Secondo l’Unesco, l’analfabetismo funzionale è “la condizione di una persona incapace di comprendere, valutare, usare e farsi coinvolgere da testi scritti per intervenire attivamente nella società, per raggiungere i propri obiettivi e per sviluppare le proprie conoscenze e potenzialità”. Se consideriamo l’alfabetizzazione come l’apprendimento delle capacità di leggere e scrivere dettato dalla scolarizzazione, possiamo concepire l’alfabetismo funzionale come la possibilità di usarle nel concreto quando andiamo a fare la spesa, quando leggiamo una bolletta o gli orari dell’autobus. Ma cosa distingue un analfabeta da un analfabeta funzionale?

Vediamo le caratteristiche di chi ha, per così dire, imparato a memoria la lezione:

– incapacità di comprendere adeguatamente testi o materiali informativi pensati per essere compresi dalla persona comune: articoli di giornale, contratti legalmente vincolanti, regolamenti, corrispondenza bancaria, cartine stradali, dizionari, enciclopedie, foglietti illustrativi di farmaci, istruzioni di apparecchiature;

– scarsa abilità nell’eseguire anche semplici calcoli matematici, ad esempio riguardanti la contabilità personale o il tasso di sconto su un bene in vendita;

– scarse competenze nell’utilizzo degli strumenti informatici (sistemi operativi, uso della rete, software di videoscrittura, fogli di calcolo, ecc.);

– conoscenza dei fenomeni scientifici, politici, storici, sociali ed economici molto superficiale e legata prevalentemente alle esperienze personali o a quelle delle persone vicine; tendenza a generalizzare a partire da singoli episodi non rappresentativi; largo uso di stereotipi e pregiudizi;

– scarso senso critico, tendenza a credere ciecamente alle informazioni ricevute, incapacità di distinguere notizie false dalle vere e di distinguere fonti attendibili e inattendibili.
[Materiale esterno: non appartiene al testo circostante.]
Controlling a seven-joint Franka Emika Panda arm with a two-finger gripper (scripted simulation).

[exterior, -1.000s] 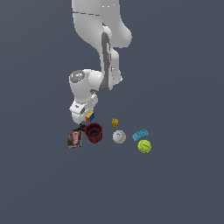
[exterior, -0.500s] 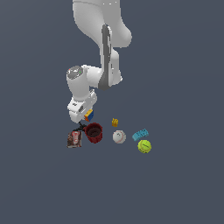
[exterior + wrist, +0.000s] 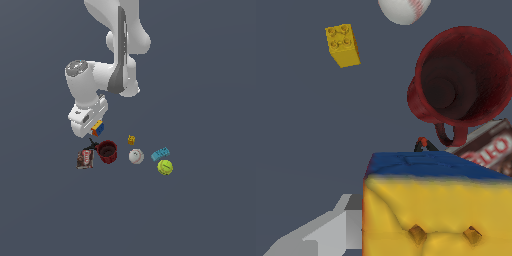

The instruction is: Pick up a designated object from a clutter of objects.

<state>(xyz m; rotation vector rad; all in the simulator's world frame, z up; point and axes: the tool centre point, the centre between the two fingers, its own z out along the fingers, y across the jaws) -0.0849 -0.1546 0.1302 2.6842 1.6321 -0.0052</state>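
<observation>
**Cube in the grip, lift under way**

While the puzzle cube [image 3: 97,128] sits clamped at the gripper [image 3: 92,131], the job in hand is to carry it clear of the pile without losing it. In the exterior view the cube hangs above the floor, apart from the other items, just under the white hand of the arm [image 3: 95,85]. The wrist view shows its yellow and blue faces [image 3: 436,205] filling the near field, with one grey finger [image 3: 331,227] beside it; the fingers are closed onto the cube's sides, only as wide as the cube itself.

Below and near lie the red mug [image 3: 107,151], the brown-red packet [image 3: 85,159] touching or just beside it, the tiny yellow block [image 3: 131,140], the white ball [image 3: 136,156], the cyan brick [image 3: 160,153] and the tennis ball [image 3: 165,167].

To do this step well, I judge the lift should go straight up, steady and unhurried, with the squeeze held firm. Any sideways drift risks knocking the mug, which stands closest underneath. How deep the cube sits between the fingers cannot be told, so jerks are best avoided.
</observation>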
A questo punto, qualcuno potrebbe pensare, Vabbè cavoli loro. Siamo sicuri che non siano affari di tutti?

Lo studio Literacy at Work, pubblicato dal Northeast Institute nel 2001, ha riportato che le perdite economiche relative ad errori e bassa produttività derivante dall’analfabetismo funzionale, risalgono alla bellezza di miliardi di dollari l’anno. E non finisce qui.

Gli analfabeti funzionali sono quelli più soggetti a intimidazione sociale, bassi guadagni e varie forme di stress. Questo significa che esiste una relazione con la criminalità da non sottovalutare. Agli inizi del XXI secolo, è stato visto che il 60% dei detenuti nelle carceri degli Stati Uniti fosse funzionalmente analfabeta, così come l’85% dei delinquenti minorenni.

Atra terribile conseguenza del fenomeno in questione, è la disinformazione e la diffusione di fake news, soprattutto quando possono mettere a rischio la vita delle persone, come nel caso di vaccini e terapie alternative.

Come stiamo messi in Italia?

Tanto per cambiare, molto male e ce lo confermano i recenti dati raccolti da OCSE-PIAAC. Pare infatti che, su un campione di persone dai 16 ai 65 anni di età, l’analfabetismo da testi in prosa (es. lettura di articoli di giornale), sia presente nel 28% della popolazione che risulta poco sveglia ma comunque più in gamba dei turchi, cileni e indonesiani. A pari merito troviamo Israele e Spagna. Tutto il resto del mondo sa seguire le istruzioni per cucinare i popcorn al microonde.

Come si può migliorare questa situazione?

Per prima cosa andando a cercare in autonomia cosa è l’OCSE-PIAAC.

In secondo luogo sarebbe necessario favorire una scolarizzazione che non si limiti all’insegnamento del modo in cui si legge e scrive, ma che investa tempo nello sviluppo e potenziamento della capacità di essere socialmente attivi, consapevoli e pratici nelle attività di tutti i giorni. Impegniamoci ad essere curiosi, attenti e responsabili nella ricerca e divulgazione delle informazioni, e se non ne sappiamo niente, consideriamo la possibilità di starcene zitti.

Un popolo che non sa né leggere né scrivere, è un popolo facile da ingannare.